● Given material:
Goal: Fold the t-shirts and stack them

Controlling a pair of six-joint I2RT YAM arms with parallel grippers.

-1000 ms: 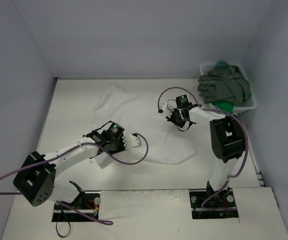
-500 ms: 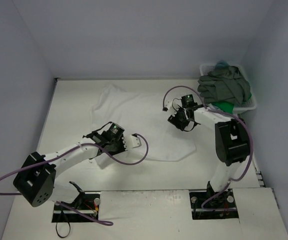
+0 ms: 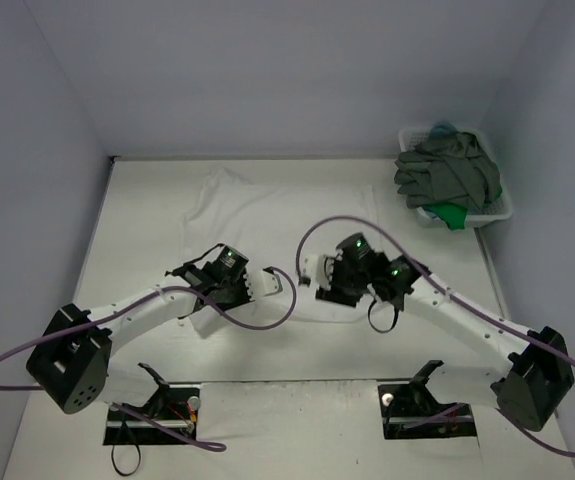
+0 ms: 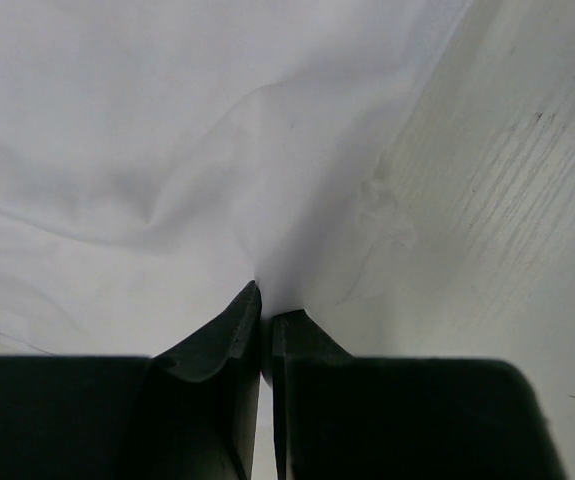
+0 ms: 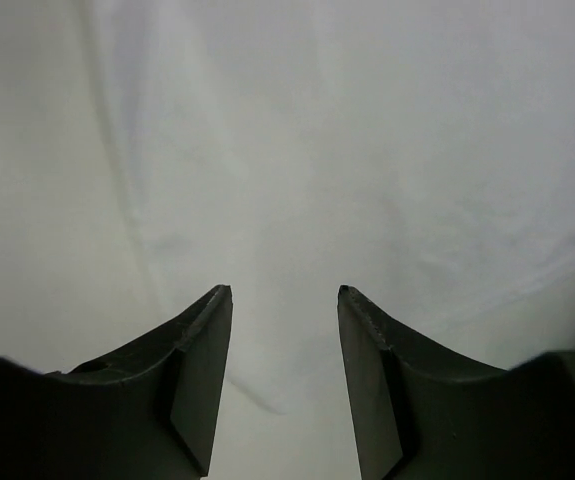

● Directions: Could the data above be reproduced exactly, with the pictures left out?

● Reply to the task:
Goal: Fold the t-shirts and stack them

Controlling a pair of six-joint I2RT YAM arms with parallel grippers.

-1000 ms: 
-500 ms: 
+0 ms: 
+0 ms: 
+0 ms: 

This answer has no further content.